What His Father’s Death Left Behind…
Humans need connections. It’s just how we’re built, craving warmth, stability, the kind of comfort we first find in our parents. But life isn’t designed to keep that safe for us. When it’s taken away, the brain panics, scrambling to make sense of what feels impossible. I remember my friend after his father’s death he was in shock, lost for nearly a day, like he couldn’t believe it was real.
And that’s the thing, reality rarely gives us what we expect. The connection we want, the kind where someone fully understands and supports you, isn’t something most of us actually get. When he finally came out of that silence following his father’s death, he didn’t let himself feel much. Instead, he just said, I’m alone now, but maybe I always was. Things are just harder now. There was no anger, no drama, just a cold truth. And I knew he was right.
I’ve thought about that a lot, about how I fit into it. Maybe it’s because of my autism, but I can’t understand his emotions, not the way he probably needs me to. But then again, nobody else can either. That’s the part we don’t like to admit. His pain, his grief, his sense of loss after his father’s death, it’s his! It belongs to him, and no one else can carry it for him. That’s just life. We all have to bear certain things on our own, no matter how much others want to help.
And I’ve never been good at emotions, not his, not mine, not anyone’s. When people open up to me, I can see their pain, but I can’t feel it the way they do. They want comfort, warmth, something I don’t know how to give. It’s not that I don’t care; it’s that I can’t.

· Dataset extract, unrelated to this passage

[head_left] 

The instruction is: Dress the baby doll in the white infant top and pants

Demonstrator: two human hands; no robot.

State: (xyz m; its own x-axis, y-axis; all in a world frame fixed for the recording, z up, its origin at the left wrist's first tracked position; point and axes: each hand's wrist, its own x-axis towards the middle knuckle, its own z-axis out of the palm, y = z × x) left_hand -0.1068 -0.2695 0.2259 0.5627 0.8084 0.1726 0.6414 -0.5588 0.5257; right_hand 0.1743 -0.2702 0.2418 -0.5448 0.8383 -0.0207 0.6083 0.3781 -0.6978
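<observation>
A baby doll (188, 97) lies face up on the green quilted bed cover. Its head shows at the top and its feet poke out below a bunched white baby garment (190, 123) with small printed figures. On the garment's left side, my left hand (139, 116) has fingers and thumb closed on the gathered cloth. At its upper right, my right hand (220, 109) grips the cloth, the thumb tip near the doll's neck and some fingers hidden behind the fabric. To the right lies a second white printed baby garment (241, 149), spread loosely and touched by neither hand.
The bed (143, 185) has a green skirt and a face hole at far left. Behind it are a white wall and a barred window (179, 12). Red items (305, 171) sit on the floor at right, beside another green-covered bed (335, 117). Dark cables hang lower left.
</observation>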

My brain doesn’t work that way. It leans on logic when people need understanding, and that gap between what they need and what I can offer, it feels impossible to close. Even understanding how the brain processes emotions doesn’t help me actually connect to them. It’s like knowing the steps to a dance but never being able to move in rhythm.

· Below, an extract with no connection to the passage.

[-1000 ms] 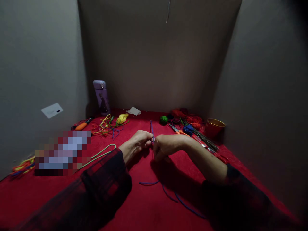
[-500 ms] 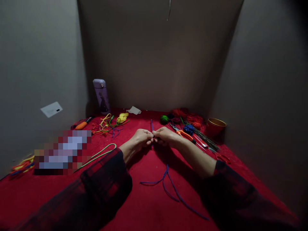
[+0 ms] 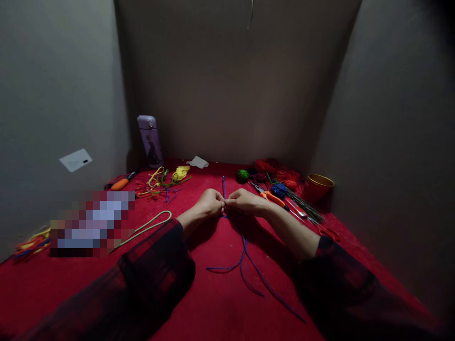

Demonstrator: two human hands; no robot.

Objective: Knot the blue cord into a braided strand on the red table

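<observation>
My left hand [image 3: 212, 202] and my right hand [image 3: 240, 201] meet at the middle of the red table, fingertips pinched close together on a thin purple-blue cord [image 3: 224, 185]. The cord's upper part runs straight away from me beyond the fingers. Just what lies between the fingertips is hidden. Nearer me, loose purple cord ends [image 3: 245, 251] spread over the red cloth [image 3: 227, 312]. A pale green cord loop [image 3: 156, 220] lies left of my left wrist. Orange-handled pliers [image 3: 272, 198] lie to the right, beyond my right forearm.
A purple bottle [image 3: 151, 142] stands back left near yellow yarn [image 3: 181, 173]. At the back right are a green yarn ball [image 3: 242, 176], red yarn [image 3: 273, 170], blue yarn [image 3: 279, 190], scissors [image 3: 329, 232] and a red cup [image 3: 318, 187]. Grey walls [image 3: 227, 85] enclose the table.
Both hands stay pinched on the cord, with small finger shifts. The loose cord ends nearer me have slid slightly away from me and to the left.
</observation>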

And so, I’ve learned something harsh but true: in the end, nobody fully knows you, and you’ll never fully know anyone else. It’s not because people don’t care, it’s just how we’re built. We’re all locked inside our own heads, carrying thoughts and feelings that don’t fully translate. Maybe the answer is to stop expecting someone else to bridge that gap for you and learn how to carry it yourself.
Sometimes I wonder if I should try harder. Be more careful with people. Try to give them what they need. And I do try. But I know I’ll never fully understand my friend’s grief after his father’s death, just like he’ll never fully understand the things I carry. That’s not selfish, it’s just reality. We all have invisible weights that no one else can truly share, and in the end, we carry them alone.
Man stands face to face with the irrational. He feels within him his longing for happiness and for reason. The absurd is born of this confrontation between the human need and the unreasonable silence of the world.
The Myth of Sisyphus, Albert Camus
That’s why losing a father is so much more than just grief. For a son, it’s losing more than a person, it’s losing the one who made you feel safe. And no matter how much people talk about equality or changing roles, that fear is still there. Losing your father throws you into a new reality where you’re suddenly the one who has to step up. You become the provider, the protector, and it’s a role you never asked for. Watching my friend go through that shift after his father’s death, seeing that weight fall on him, it wasn’t just painful; it was devastating. And yet, life doesn’t pause for things like this. It keeps moving, while he’s left to figure it all out on his own.